> WHAT THE TASK ASKS:
Begin at the top of the listing below. Write each line out exactly, ending with the line that holds "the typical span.".

> DATASET EXCERPT:

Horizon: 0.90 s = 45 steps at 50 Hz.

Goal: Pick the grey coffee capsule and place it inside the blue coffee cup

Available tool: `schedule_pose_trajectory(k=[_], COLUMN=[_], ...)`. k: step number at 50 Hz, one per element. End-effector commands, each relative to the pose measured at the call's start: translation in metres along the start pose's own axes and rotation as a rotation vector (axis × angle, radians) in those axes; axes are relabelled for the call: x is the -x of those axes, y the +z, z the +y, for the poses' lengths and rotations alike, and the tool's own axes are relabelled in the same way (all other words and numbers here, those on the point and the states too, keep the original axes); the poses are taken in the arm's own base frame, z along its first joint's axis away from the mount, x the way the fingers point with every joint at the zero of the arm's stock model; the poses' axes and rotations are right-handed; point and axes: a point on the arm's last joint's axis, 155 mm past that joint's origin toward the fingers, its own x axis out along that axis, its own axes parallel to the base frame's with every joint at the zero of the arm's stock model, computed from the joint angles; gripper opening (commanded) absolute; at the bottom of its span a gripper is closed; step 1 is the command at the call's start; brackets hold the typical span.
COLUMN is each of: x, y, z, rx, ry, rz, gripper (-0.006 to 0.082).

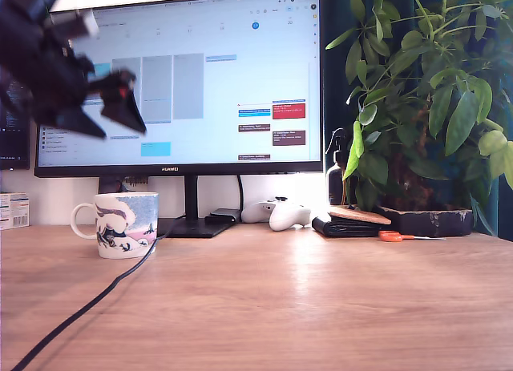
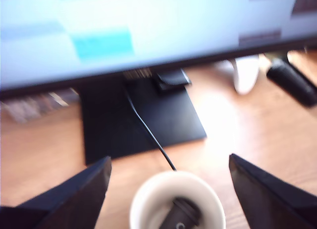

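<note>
Placement apparently done: grey coffee capsule [image 2: 179, 215] lying inside the blue coffee cup [image 1: 125, 223], dark against the white interior in the wrist view. Cup upright on the surface [image 1: 304, 307], near the monitor stand [image 2: 138, 115], at the exterior view's left, handle toward that view's left. Tool [image 1: 114, 108] raised well above the cup in front of the monitor [image 1: 180, 78], spread wide, holding nothing; both fingers flanking the cup's mouth in the wrist view, clear of the rim. Blurred in both views, so likely in motion. Nothing left, by this judgement, beyond drawing the arm away. Black cable [image 1: 88, 307] trailing across the surface beside the cup.
</note>
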Motion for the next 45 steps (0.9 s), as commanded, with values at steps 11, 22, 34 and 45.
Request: schedule_pose_trajectory(k=[11,22,34,45], x=[0.036,0.069,0.089,0.095], y=[0.01,0.015,0.01,0.005], z=[0.017,0.028,0.041,0.037], rx=[-0.007,0.012,0.033,0.042], ry=[0.071,0.11,0.144,0.132], rz=[0.002,0.006,0.033,0.054], gripper=[0.0584,0.0135,-0.0017,-0.0017])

> RESULT BELOW:
Horizon: 0.90 s = 45 steps at 50 Hz.

Goal: Pick the grey coffee capsule and place it inside the blue coffee cup

Available tool: `schedule_pose_trajectory(k=[_], COLUMN=[_], ...)`. k: step number at 50 Hz, one per element. End-effector commands, each relative to the pose measured at the call's start: translation in metres along the start pose's own axes and rotation as a rotation vector (axis × angle, radians) in those axes; axes are relabelled for the call: x is the -x of those axes, y the +z, z the +y, for the poses' lengths and rotations alike, and the tool's own axes are relabelled in the same way (all other words and numbers here, those on the point and the states too, keep the original axes); the poses are taken in the arm's own base frame, z along its first joint's axis away from the mount, x the way the fingers point with every joint at the zero of the arm's stock model; the poses' axes and rotations are right-handed; point and axes: a point on the arm's last joint's axis, 155 mm past that joint's origin toward the fingers, its own x axis out along that axis, its own axes parallel to the base frame's with every joint at the zero of the arm's stock model, computed from the joint angles; gripper opening (commanded) absolute; at the bottom of its span a gripper is closed; step 1 is the command at the call's start; brackets hold the typical span.

This exercise requires no further output.